### Work item
Tally the lines of the material that carry the word "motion". Give no more than the number.

### Data below
◆ ◆ ◆

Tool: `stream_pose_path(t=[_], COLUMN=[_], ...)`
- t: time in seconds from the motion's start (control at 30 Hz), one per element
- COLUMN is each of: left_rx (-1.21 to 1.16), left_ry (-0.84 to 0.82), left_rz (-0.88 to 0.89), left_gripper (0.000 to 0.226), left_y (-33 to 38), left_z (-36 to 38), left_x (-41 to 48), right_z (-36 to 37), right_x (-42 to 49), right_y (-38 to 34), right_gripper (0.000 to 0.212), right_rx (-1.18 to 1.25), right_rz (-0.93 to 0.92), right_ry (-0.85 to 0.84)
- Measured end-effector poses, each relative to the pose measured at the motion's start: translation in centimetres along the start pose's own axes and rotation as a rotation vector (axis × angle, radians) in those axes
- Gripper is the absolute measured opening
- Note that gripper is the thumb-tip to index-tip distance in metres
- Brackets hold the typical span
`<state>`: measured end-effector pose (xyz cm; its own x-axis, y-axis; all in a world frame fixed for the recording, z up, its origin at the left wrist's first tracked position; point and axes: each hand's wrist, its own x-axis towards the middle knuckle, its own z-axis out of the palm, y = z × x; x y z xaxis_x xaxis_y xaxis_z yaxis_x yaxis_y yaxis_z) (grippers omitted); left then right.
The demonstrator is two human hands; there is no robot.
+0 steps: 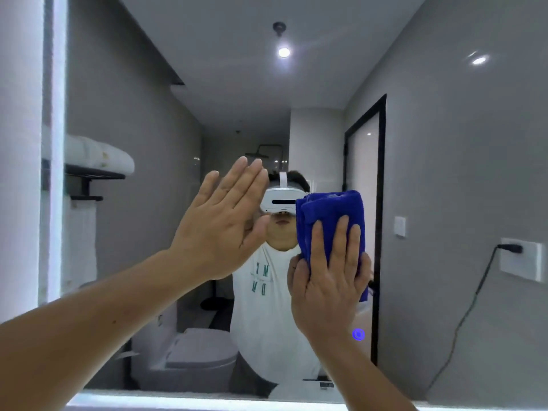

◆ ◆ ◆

### Solution for this task
2